Eventual consistency is a distributed data model that ensures data replicas, despite not being consistent in real-time, eventually reach a consistent state through delayed synchronization. It is crucial for cloud-native applications, supporting high availability, elasticity, and tolerance for network partitions. It is typically applied in microservices architectures, NoSQL databases (such as Cassandra), and event-driven systems to ensure continuous service availability.
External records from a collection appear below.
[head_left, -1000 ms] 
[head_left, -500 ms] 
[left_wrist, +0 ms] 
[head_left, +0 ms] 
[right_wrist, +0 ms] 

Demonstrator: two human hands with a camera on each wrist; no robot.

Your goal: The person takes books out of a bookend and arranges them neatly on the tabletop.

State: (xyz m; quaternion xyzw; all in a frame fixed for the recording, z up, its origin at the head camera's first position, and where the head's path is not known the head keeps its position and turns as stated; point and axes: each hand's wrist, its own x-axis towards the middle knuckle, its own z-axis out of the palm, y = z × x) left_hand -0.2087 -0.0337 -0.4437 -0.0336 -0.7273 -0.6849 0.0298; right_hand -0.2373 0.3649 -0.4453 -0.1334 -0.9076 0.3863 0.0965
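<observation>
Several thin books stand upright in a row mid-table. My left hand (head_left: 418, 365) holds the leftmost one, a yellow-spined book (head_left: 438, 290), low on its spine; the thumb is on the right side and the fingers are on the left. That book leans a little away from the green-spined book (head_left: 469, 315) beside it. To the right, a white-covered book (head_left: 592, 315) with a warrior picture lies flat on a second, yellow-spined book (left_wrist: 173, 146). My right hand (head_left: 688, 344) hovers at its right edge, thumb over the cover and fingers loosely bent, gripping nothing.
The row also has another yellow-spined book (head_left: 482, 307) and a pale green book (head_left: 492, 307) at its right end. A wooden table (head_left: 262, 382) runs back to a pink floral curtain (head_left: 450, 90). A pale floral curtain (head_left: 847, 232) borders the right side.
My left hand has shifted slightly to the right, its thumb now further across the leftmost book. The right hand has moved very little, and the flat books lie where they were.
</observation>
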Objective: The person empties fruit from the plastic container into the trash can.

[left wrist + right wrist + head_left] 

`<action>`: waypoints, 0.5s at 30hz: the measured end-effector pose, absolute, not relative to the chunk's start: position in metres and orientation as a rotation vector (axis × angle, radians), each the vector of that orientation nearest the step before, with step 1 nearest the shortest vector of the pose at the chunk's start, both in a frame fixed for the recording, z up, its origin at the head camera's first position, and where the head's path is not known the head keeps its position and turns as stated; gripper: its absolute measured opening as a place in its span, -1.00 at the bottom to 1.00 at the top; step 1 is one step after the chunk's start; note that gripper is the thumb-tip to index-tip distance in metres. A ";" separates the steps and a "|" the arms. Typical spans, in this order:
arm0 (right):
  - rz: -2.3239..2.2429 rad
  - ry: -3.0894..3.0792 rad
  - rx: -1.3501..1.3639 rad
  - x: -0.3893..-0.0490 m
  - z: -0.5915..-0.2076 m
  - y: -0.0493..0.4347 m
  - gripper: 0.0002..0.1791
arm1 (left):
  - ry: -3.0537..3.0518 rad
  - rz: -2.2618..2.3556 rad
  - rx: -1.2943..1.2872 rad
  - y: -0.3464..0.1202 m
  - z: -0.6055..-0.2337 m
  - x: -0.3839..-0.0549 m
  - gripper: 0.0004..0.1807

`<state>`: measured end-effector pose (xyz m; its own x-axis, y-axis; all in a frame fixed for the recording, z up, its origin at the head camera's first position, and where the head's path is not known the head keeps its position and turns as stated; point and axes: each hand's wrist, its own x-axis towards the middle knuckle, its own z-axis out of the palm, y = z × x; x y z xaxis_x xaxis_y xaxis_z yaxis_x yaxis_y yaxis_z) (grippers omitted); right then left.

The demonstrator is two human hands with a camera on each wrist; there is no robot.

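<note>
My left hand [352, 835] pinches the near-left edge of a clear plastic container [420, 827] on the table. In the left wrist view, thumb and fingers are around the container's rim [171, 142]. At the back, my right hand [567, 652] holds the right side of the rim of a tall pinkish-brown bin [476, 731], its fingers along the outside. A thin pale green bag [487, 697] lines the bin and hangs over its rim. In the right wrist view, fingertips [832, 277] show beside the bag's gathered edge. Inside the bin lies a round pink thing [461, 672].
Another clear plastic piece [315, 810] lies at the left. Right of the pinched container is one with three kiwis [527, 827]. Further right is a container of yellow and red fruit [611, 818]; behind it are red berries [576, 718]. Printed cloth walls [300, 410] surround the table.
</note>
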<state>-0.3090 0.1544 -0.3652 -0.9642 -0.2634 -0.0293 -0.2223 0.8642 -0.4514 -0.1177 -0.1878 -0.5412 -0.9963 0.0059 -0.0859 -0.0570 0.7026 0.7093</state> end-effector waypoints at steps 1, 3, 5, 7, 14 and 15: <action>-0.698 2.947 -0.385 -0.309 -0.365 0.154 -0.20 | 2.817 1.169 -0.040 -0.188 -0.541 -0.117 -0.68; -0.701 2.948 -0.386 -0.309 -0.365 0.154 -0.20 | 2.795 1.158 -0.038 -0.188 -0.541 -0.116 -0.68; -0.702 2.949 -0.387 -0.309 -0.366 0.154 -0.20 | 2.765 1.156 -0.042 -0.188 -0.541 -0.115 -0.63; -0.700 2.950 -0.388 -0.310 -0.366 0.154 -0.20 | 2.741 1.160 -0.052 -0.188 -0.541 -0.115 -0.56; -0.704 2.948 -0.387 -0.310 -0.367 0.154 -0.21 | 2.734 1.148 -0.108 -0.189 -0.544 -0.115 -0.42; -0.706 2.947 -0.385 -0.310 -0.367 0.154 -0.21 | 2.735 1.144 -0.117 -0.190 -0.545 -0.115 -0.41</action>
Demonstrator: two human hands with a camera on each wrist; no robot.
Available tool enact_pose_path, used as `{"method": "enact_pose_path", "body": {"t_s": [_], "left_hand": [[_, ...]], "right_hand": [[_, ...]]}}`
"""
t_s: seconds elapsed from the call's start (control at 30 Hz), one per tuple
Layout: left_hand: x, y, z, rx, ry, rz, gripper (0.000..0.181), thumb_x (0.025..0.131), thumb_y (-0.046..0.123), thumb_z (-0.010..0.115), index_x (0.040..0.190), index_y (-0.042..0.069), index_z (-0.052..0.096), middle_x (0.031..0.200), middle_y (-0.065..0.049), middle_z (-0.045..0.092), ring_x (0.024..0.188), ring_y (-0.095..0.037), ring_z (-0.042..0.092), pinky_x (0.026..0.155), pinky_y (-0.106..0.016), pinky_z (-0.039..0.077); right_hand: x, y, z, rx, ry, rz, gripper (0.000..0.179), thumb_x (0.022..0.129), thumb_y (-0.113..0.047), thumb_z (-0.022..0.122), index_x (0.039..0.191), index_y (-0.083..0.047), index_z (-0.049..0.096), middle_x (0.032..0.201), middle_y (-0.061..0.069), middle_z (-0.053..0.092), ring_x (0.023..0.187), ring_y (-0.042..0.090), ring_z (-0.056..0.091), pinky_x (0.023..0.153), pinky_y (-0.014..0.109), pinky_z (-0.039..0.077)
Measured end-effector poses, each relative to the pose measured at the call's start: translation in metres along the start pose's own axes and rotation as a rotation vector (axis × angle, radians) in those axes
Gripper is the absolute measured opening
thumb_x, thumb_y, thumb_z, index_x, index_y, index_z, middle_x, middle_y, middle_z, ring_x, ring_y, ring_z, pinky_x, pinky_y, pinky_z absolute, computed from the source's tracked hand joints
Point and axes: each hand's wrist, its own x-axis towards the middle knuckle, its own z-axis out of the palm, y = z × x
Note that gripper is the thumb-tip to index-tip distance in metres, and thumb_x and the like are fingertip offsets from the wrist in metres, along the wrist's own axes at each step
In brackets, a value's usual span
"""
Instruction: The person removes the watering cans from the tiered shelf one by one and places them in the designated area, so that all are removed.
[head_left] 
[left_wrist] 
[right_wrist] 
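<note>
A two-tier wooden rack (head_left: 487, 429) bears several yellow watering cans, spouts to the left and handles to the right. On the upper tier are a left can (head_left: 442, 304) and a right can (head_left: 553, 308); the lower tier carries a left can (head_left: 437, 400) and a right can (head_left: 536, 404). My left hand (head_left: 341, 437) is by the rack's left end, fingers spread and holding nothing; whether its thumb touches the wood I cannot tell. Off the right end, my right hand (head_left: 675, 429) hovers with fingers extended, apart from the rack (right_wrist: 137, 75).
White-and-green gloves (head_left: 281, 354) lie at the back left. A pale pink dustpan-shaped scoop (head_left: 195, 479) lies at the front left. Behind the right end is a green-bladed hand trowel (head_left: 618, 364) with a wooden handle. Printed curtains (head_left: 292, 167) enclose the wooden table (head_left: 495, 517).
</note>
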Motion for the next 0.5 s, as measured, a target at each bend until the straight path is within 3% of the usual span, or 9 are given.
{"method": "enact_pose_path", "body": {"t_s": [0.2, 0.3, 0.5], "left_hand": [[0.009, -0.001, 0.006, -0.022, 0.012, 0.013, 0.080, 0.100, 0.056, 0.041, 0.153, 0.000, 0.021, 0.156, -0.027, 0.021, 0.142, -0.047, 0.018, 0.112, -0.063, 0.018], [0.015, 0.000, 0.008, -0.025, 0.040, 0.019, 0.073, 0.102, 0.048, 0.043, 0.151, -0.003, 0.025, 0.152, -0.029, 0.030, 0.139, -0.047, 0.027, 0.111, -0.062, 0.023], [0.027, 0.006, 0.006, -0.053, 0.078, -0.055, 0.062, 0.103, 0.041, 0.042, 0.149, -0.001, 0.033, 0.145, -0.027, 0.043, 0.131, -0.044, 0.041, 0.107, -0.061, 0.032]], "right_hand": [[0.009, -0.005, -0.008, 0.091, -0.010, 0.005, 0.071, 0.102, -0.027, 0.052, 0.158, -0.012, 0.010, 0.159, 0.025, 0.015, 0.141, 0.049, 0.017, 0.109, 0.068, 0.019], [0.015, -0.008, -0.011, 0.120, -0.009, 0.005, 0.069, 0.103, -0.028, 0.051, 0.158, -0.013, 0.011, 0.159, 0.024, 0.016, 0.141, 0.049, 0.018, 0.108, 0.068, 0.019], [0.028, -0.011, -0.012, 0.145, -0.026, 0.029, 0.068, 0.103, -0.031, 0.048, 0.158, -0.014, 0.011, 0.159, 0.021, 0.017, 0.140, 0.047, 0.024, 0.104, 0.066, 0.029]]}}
Its core features include asynchronous replication, event-driven protocols, and AP systems based on the CAP theorem (prioritizing availability and partition tolerance). The principle involves write operations being broadcast and then processed asynchronously rather than using mandatory synchronous locks. In cloud-native practices, it is implemented through tools like Kafka message queues. The impacts include simplifying system scaling and reducing latency, but it may introduce the risk of temporary data inconsistency, prompting the adoption of the CQRS pattern to optimize queries.
In cloud-native applications, the working method involves asynchronous communication: write operations are distributed through a queue, and consumers update replicas after consumption, resulting in delays. Typical scenarios include user configuration updates or e-commerce order processing, with steps including event publishing, transmission, and consumer confirmation. The business value lies in enhancing system resilience and performance, adapting to large-scale deployments, while ensuring eventual reliable data synchronization.